WHAT IS REQUIRED – Return, exactly as written, every line from the first line of the data below through the line that contains "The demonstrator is".

DATA SUPPLIED –
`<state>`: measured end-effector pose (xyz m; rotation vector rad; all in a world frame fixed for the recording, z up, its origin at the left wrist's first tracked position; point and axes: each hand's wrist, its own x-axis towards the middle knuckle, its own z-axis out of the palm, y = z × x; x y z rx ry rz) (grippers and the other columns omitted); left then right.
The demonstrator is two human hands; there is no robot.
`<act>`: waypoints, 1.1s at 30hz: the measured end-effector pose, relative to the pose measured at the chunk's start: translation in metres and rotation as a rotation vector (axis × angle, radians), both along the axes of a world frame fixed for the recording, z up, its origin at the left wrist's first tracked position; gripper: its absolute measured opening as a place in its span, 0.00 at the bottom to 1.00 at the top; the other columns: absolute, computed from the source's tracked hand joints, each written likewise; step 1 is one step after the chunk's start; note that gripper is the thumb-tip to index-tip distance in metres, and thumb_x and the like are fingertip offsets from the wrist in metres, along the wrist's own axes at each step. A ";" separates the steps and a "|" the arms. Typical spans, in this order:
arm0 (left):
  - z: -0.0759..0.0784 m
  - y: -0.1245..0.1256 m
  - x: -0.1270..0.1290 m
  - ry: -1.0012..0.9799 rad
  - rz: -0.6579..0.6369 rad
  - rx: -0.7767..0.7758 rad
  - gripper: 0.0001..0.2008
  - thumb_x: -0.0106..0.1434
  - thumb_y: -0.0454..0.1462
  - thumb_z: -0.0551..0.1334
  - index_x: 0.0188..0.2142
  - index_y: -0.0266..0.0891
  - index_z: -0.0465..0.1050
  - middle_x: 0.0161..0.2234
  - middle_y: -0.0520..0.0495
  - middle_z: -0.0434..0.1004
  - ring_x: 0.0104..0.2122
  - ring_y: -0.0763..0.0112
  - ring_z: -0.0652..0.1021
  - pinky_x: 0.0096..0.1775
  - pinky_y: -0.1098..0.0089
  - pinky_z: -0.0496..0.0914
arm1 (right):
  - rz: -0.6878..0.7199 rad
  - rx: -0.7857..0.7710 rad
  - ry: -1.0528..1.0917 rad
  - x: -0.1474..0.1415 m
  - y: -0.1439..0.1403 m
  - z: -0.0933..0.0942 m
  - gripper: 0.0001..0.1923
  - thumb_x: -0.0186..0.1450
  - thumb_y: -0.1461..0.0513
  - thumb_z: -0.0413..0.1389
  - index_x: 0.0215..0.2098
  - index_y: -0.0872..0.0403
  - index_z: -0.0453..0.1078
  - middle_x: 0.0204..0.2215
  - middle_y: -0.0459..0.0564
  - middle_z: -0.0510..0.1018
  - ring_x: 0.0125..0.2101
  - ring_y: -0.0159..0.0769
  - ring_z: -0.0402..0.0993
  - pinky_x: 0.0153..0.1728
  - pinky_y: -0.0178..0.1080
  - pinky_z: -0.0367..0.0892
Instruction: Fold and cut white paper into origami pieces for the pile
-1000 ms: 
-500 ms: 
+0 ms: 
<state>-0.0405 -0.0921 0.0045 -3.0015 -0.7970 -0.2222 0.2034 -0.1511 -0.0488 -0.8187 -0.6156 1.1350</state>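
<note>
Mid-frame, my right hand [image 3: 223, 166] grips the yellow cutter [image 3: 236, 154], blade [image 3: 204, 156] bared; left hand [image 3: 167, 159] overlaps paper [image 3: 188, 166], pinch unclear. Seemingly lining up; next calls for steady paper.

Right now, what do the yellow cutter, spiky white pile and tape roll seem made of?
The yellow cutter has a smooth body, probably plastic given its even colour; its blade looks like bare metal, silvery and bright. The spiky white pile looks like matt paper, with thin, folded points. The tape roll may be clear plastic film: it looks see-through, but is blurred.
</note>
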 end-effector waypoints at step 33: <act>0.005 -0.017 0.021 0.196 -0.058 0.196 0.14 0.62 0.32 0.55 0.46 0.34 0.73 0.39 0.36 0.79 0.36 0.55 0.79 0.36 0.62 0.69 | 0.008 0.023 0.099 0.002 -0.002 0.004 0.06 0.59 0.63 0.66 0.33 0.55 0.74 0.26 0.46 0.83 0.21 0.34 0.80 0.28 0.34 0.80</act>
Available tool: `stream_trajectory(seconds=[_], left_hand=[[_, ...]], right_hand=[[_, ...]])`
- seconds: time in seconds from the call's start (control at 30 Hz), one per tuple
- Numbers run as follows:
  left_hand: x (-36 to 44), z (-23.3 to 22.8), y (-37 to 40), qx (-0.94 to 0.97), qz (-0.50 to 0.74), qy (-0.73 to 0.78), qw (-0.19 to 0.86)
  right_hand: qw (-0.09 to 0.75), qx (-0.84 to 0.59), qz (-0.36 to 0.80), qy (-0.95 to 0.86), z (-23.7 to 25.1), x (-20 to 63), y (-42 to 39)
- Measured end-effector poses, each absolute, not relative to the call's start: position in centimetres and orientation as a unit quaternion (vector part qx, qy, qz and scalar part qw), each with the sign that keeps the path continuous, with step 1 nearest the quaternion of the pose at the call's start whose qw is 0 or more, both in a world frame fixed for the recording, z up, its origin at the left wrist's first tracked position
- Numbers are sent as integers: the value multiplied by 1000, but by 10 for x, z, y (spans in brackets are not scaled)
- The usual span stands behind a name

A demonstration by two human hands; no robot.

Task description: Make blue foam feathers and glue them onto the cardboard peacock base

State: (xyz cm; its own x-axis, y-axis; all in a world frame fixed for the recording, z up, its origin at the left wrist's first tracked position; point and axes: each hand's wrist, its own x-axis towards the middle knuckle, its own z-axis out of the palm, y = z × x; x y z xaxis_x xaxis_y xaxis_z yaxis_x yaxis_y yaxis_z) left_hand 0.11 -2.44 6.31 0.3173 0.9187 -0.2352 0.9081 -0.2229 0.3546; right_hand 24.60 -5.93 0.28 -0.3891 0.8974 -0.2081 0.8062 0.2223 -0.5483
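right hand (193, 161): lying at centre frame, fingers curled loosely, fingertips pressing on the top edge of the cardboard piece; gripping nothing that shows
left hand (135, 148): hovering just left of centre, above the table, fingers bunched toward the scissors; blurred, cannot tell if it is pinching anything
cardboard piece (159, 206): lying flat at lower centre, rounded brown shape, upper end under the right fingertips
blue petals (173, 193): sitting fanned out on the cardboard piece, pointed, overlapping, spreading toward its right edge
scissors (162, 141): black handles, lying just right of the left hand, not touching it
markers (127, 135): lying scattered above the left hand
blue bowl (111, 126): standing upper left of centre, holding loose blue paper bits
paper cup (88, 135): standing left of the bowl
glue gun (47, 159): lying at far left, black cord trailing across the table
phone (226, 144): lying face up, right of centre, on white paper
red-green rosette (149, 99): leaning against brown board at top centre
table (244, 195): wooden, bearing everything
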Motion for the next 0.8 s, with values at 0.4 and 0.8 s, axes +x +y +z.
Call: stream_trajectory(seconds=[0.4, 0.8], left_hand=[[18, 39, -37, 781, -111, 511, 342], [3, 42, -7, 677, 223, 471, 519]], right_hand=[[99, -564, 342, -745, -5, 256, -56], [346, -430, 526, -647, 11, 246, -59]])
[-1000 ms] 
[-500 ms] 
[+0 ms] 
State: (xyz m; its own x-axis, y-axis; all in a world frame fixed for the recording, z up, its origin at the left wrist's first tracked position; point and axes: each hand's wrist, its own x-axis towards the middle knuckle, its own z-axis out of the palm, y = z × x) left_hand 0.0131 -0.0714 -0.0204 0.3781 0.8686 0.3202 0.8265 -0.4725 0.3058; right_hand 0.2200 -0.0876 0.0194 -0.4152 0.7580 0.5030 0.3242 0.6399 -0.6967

ANSWER TO THIS PROBLEM –
`<state>`: measured end-effector pose (xyz m; rotation vector rad; all in a world frame fixed for the recording, z up, its origin at the left wrist's first tracked position; point and axes: each hand's wrist, its own x-axis towards the middle knuckle, its own z-axis out of the palm, y = z × x; x y z rx ry rz) (grippers and the other columns omitted); left then right.
The demonstrator is two human hands; there is no robot.

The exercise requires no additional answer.